• PROBLEM REQUIREMENTS
Nothing but the pictures should be dropped; repeat the rest of the data below exactly.

::: COLLECTED DATA

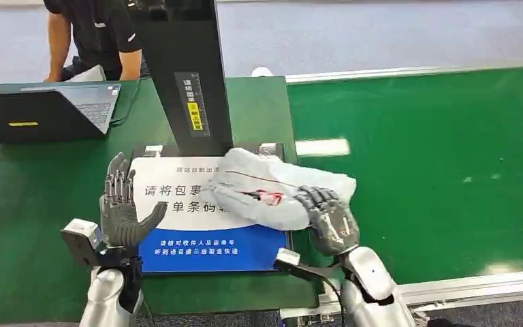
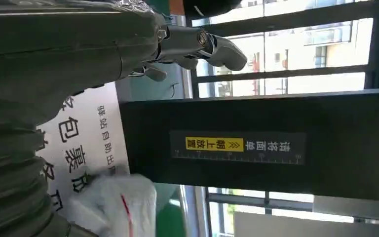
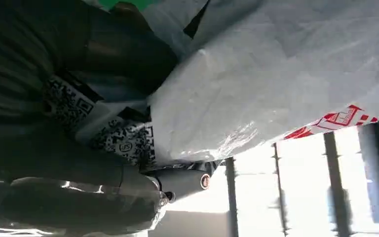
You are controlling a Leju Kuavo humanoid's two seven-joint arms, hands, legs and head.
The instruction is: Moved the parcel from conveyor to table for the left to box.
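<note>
Right hand [image 1: 328, 216]: fingers curled over the near right corner of the parcel [image 1: 279, 187], gripping it. The right wrist view confirms this, with white film bunched against the palm and the fingers closed around its edge.

Left hand [image 1: 121, 204]: holds nothing, fingers raised and apart, thumb out to the side. It stands just left of the parcel, above the left margin of the printed mat [image 1: 204, 242], not touching the parcel.

Parcel: a white plastic mailer bag with red print, lying across the right half of the printed mat, its far edge against the foot of the black scanner post [image 1: 185, 75]. Whether its underside rests fully on the mat or is partly lifted by the right hand cannot be determined.

Handling assessment: the bag is creased and slack, so it reads as soft and probably light, its contents unknown. The film is glossy and likely slippery; a shallow corner pinch may slide off or let the bag droop. A grasp well in from the edge, gathering a fold or the bulk of the contents, appears safer for the left hand. Nothing suggests fragility, but this is unverified.

Surface: the mat lies on a green table [image 1: 20, 197]. To the right of the parcel runs the green conveyor belt [image 1: 436, 170], bounded by pale metal rails.

Room: beyond the scanner post to the left, an open laptop [image 1: 48, 109] stands on the table, a person [image 1: 95, 34] in dark clothing behind it. The left wrist view shows large windows behind the post.
</note>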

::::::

• RESPONSE BELOW
You are controlling a Leju Kuavo humanoid's two seven-joint arms, hands, legs and head.
The instruction is: Moved the parcel from conveyor to table for the left to box.
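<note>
Right hand [image 1: 328, 216]: fingers curled over the near right corner of the parcel [image 1: 279, 187], gripping it. The right wrist view confirms this, with white film bunched against the palm and the fingers closed around its edge.

Left hand [image 1: 121, 204]: holds nothing, fingers raised and apart, thumb out to the side. It stands just left of the parcel, above the left margin of the printed mat [image 1: 204, 242], not touching the parcel.

Parcel: a white plastic mailer bag with red print, lying across the right half of the printed mat, its far edge against the foot of the black scanner post [image 1: 185, 75]. Whether its underside rests fully on the mat or is partly lifted by the right hand cannot be determined.

Handling assessment: the bag is creased and slack, so it reads as soft and probably light, its contents unknown. The film is glossy and likely slippery; a shallow corner pinch may slide off or let the bag droop. A grasp well in from the edge, gathering a fold or the bulk of the contents, appears safer for the left hand. Nothing suggests fragility, but this is unverified.

Surface: the mat lies on a green table [image 1: 20, 197]. To the right of the parcel runs the green conveyor belt [image 1: 436, 170], bounded by pale metal rails.

Room: beyond the scanner post to the left, an open laptop [image 1: 48, 109] stands on the table, a person [image 1: 95, 34] in dark clothing behind it. The left wrist view shows large windows behind the post.
</note>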

Nothing further is required by the exercise.